Yes it is. :) As long as I suspend/hibernate the VM before I put the host to sleep (I don't shut down often) I can just start it back up. I even pass through my USB 3.1 controller so I can use my KVM display port switch and when I hibernate the VM since it "shuts off" the USB controller gets passed back to the host. When I sleep/suspend to mem the VM goes into suspend mode in virt-manager, but I can't recall if it breaks after I put the host to sleep or not, I think it still turns on fine. To wake it back up from sleep/suspend to mem I have to use dompmwakeup from a virsh terminal.
@lessaj Awesome, thanks for the info. I've been trying to figure that out for a while.

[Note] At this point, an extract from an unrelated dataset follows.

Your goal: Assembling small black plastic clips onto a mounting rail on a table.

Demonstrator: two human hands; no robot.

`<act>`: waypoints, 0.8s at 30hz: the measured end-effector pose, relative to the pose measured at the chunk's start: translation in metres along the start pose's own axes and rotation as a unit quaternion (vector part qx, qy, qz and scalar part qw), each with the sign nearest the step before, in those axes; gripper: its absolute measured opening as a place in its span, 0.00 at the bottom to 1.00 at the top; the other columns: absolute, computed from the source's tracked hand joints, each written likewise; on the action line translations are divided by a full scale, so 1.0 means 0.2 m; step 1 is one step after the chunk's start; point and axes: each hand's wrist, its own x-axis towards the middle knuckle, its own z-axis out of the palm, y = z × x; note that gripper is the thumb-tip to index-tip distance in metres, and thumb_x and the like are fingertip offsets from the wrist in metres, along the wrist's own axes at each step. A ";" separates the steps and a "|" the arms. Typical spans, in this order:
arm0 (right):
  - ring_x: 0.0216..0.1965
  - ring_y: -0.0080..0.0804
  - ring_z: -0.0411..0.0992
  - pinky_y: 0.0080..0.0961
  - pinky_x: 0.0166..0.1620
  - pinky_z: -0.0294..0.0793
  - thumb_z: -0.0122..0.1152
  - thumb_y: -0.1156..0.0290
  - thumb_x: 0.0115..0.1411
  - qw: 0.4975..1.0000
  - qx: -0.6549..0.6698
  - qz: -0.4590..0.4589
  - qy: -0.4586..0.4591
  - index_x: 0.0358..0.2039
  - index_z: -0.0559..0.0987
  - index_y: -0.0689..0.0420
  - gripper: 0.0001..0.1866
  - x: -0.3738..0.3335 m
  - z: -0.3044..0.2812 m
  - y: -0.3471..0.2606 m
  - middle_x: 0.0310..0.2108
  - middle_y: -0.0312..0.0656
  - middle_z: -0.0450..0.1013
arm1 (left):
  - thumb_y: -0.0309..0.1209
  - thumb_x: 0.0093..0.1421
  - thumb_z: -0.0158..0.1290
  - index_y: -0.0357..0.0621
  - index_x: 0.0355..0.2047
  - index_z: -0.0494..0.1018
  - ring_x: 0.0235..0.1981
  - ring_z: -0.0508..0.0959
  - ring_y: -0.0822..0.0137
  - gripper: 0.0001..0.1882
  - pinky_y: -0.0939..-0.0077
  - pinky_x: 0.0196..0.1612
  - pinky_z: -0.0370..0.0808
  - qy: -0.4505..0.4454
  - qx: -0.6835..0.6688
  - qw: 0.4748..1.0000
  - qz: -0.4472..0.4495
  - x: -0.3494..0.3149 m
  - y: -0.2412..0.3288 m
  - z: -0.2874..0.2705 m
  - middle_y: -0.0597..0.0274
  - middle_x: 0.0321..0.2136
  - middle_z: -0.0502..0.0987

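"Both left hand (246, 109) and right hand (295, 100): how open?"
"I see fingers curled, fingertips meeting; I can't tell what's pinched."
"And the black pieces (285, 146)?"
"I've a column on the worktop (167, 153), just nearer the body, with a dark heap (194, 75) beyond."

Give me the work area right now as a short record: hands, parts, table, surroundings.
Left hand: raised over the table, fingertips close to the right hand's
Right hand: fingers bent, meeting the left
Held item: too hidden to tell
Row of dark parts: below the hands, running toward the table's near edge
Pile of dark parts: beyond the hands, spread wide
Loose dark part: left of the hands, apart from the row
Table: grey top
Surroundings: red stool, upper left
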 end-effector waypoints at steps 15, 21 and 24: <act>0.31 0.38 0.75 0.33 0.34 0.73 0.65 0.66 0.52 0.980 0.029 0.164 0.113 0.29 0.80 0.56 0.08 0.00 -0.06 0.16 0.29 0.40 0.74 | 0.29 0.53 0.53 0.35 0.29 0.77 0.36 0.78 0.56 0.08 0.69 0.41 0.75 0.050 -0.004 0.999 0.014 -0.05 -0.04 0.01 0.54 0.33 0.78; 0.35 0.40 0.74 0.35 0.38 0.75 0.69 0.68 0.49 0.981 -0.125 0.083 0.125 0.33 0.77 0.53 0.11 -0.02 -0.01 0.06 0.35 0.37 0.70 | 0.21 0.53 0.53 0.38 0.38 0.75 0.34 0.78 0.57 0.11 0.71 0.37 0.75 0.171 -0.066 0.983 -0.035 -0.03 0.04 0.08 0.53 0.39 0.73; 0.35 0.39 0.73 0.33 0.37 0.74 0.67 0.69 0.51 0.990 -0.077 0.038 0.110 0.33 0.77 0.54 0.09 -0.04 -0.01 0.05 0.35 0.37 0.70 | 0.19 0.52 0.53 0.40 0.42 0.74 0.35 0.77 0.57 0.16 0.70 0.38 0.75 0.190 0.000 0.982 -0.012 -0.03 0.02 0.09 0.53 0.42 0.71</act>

Now, I'm having some issues with a recently acquired fury that I'm trying to pass through in place of my 970. libvirt keeps giving me device in use errors when I try to start the VM and when it passes through, I'm able to use it as long as I don't have the AMD drivers installed.
I went through the whole vfio-pci attachment process again, and I'm sitting here scratching my head. I even created a new domain in libvirt.
For the record, I'm using the arch-vfio kernel and I had more luck with an nvidia card than an amd one. My host card is a r9 380, I'm wondering if amdgpu is causing issues trying to bind to the fury, even after we attached vfio-pci to it.
I'm considering swapping in my 970 as the host device for now, but I hate nvidia cards in Linux with a passion. Any advice would be awesome. I've been scratching my head on this one for a while, and I'd rather not nuke and pave.
You can't have the Nvidia or AMD drivers loaded on the host. The drivers will interfere with vfio. Look up blacklisting modules for specific pci devices, as well as the XEN pci stub module. One of those might help.
I was not able to get audio properly working no matter what I tried and just decided to pass the onboard sound to the VM using virt manager (black listing not required). This worked without issues to my surprise and I was able to install my onboard sound drivers to the VM and get the full 5.1 audio. Of course when the VM is running there is no sound to the host but as soon as the VM is shutdown the host regains audio with no problems. I would have liked to have audio working on both at the same time but I can live with it, as the VM's only usage is for gaming.
The other option would have been to get a second sound card and pass that through to the VM but this would require the use of some sort of audio mixer as I would now have to connect 2 sound cards to one set of speakers. This was just further complicating the setup and adding cost so I gave up on this option for now.
I noticed that on my "passed through" GPU the fans stay on permanently until the windows VM is first started. The fans then stay off after the windows VM is shut down. Is there a way to remedy this or is this just how it works at the moment?
Also AMD 8350 users who have this setup working properly, please share your CPU topology:-). I have been testing out different socket and thread combinations on virt manager but I have gotten horrible performance on my VM with all the combinations I tried so far. I haven't looked into CPU pinning yet, if that is what is required to get this working properly.